EL PAÍS - 27 mayo 1997 - Nº 389

La historia amenaza con repetirse. Hace cinco años, las fiestas y conmemoraciones mediáticas del Quinto Centenario, acogidas con un aplauso casi general y el silencio cómplice de una intelectualidad amnésica o anestesiada, se esfumaron sin pena ni gloria y sin haber sido objeto de la indispensable revisión crítica que algunos en España y muchos en Iberoamérica deseábamos: el engarce de quienes denunciaron en solitario su anacronía y omisión de los atropellos sufridos por los nativos -Sánchez Ferlosio, Eduardo Subirats- con la denuncia de algunos cronistas de Indias o la protesta solemne y casi imprecatoria de Las Casas, a quien con su habitual cinismo la Iglesia pretende ahora beatificar, incurría sin duda en un delito de leso antipatriotismo y fue acallada por las albórbolas de la prensa y el griterío de los regidores del saber y su clerecía devota.

Lo que leemos hoy como ayer en libros, manuales y artículos sobre el grupo dispar agavillado por los profesionales del ramo en el atado generacional o marca registrada del Noventa y Ocho no presagia en verdad nada bueno. Mezclar capachos con berzas y extenderse en comentarios hueros sobre dicha nómina de escritores como entidad unitaria es, más que disparate, falacia. Ninguna individualidad literaria puede ser reducida a ese brumoso pero cómodo concepto, o por mejor decir comodín, de «generación». ¿A quién se le ocurriría el dislate de incluir a San Juan de la Cruz en una «generación de 1580» o considerar a Cervantes como miembro eminente de «la del 1600»? Pues idéntico respeto al empeño creador de un gran artista como Valle Inclán debería vedar su absurda conexión con otros que nacieron o comenzaron a escribir en las mismas fechas que él: ¿qué tiene que ver en verdad un novelista y dramaturgo de su temple con la gavilla de doloridos por España y enemigos pugnaces de la endeble pero real tradición liberal y racionalista del siglo XIX?

Convendría releer, por ejemplo, lo escrito por Cernuda acerca del autor gallego o los Estudios sobre poesía española contemporánea del primero y aquilatar la dureza de sus juicios en lo tocante a «aquel grupo de traidores y apóstatas (excepción hecha en el mismo, claro está, de Antonio Machado)» en contraposición al ejemplar itinerario humano y literario del creador de Divinas palabras. La libertad de pluma de Cernuda, forjada en el lento aprendizaje de su insularidad de exiliado, rompe saludablemente el consenso que ahora, como siempre, asfixia la vida intelectual de España: continuismo éste, no ya esencialista, como el predicado por Ganivet y Unamuno, sino impuesto por «fiero sufragio universal» o «a cristazo limpio», según el aire de los tiempos o el acomodo gruñón a las circunstancias.

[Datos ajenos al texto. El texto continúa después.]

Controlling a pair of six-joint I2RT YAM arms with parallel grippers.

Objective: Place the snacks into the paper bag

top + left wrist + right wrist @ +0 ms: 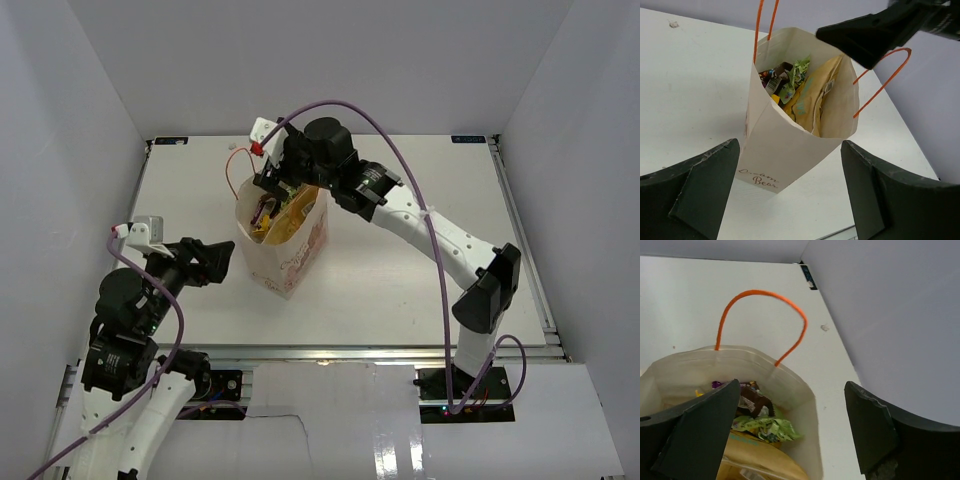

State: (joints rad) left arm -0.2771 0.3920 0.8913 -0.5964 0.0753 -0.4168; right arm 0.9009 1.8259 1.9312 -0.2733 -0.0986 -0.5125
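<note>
White table (420, 290), white walls on three sides. The left gripper (222, 264) sits low at the near left, jaws spread wide and holding nothing. It points at the bag (292, 258) and is just beside the left wall; contact cannot be confirmed. The bag stands upright left of centre, mouth open, orange handles (760, 295) raised.

Contents noted:
- The chip bag (812, 100) stands on edge along one wall.
- The green pouch (765, 428) lies at its top.
- The brown bar (754, 400) is next to the pouch.
- The yellow wrapper (775, 99) is mostly buried, only a corner seen.

The right gripper (272, 188) hangs over the far side of the bag mouth. Its jaws are spread wide and it is empty.
</note>
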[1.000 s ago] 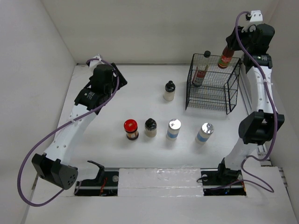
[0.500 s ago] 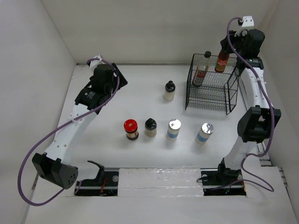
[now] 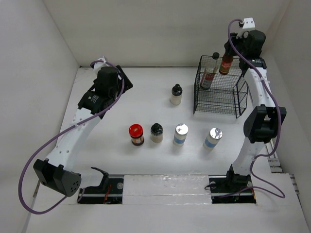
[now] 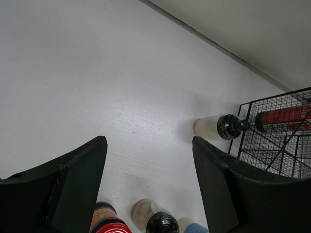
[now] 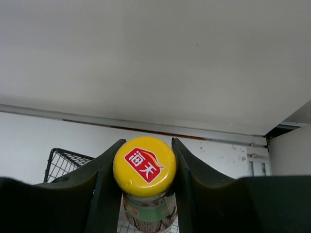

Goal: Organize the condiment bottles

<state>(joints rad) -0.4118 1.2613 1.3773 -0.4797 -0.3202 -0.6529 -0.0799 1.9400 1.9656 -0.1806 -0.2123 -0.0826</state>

Pero cedamos la palabra al autor de La realidad y el deseo, a quien actualmente tanto se cita, a menudo sin leerlo. «Bastante más de siglo y medio ha pasado desde la publicación de los libros primeros del susodicho grupo de escritores», observaba en la década de los cincuenta, «y entre él y la sociedad española se abrió el mar de sangre y de barbarie de la última (por ahora) guerra civil, y es posible considerar con trágica perspectiva, respecto de aquel grupo, el significado de su obra y su valor, tal como aparecían aquél y éste antes de la guerra civil y después de ella. Cosa rarísima entre los españoles: dicha obra colectiva no ha suscitado ni suscita sino elogios admirativos, bastante temerarios por cierto» o «aún no se ha tomado (tocante a los autores del Noventa y Ocho), a pesar de que el tiempo y la muerte los distanciaron, una actitud crítica, sino que subsiste la panegírica, y eso que los acontecimientos nacionales en los últimos años han puesto un comentario terrible a muchas de las páginas que escribieron con irresponsabilidad extraña».

Vista de modo retrospectivo en vísperas del Primer Centenario, la percepción cernudiana del coro de alabanzas de la intelectualidad oficial o prudentemente conformista de los años 50 resulta con todo mucho menos sorprendente que la de hoy, tras veinte años de democracia: los valores anacrónicos, ya defendidos de manera explícita en la obra de Ganivet, Unamuno o Azorín, ya presentes implícitamente en ella, eran los de otros autores no hacinados con dicha etiqueta noventayochista como Menéndez Pidal, García Morente o Ramiro de Maeztu, más próximos a la dictadura y asimilados por ella a través de sus sectores aperturistas y dialogantes. Los pecados de juventud de Azorín o Baroja, los agónicos zigzags de Unamuno habían sido compensados con su adhesión más o menos sincera o desgarrada al presunto Movimiento Salvador y permitían su recuperación por los antedichos sectores, esto es, su integración en el patrimonio nacional con el que se arropaba el poder y el gremio estipendiado de sus intelectuales orgánicos. La doble lectura de muchos pasajes de Ortega y su apropiación sectaria por José Antonio Primo de Rivera, Onésimo Redondo y Ramiro Ledesma actuaban en el mismo sentido. La comunidad de valores que unía a las grandes figuras del Noventa y Ocho con sus hijos y nietos de cuño nacional-católico o falangista aclara así el concurso de loas y admiraciones decretadas de la España oficial y sus instituciones culturales que tanto chocaba a Cernuda.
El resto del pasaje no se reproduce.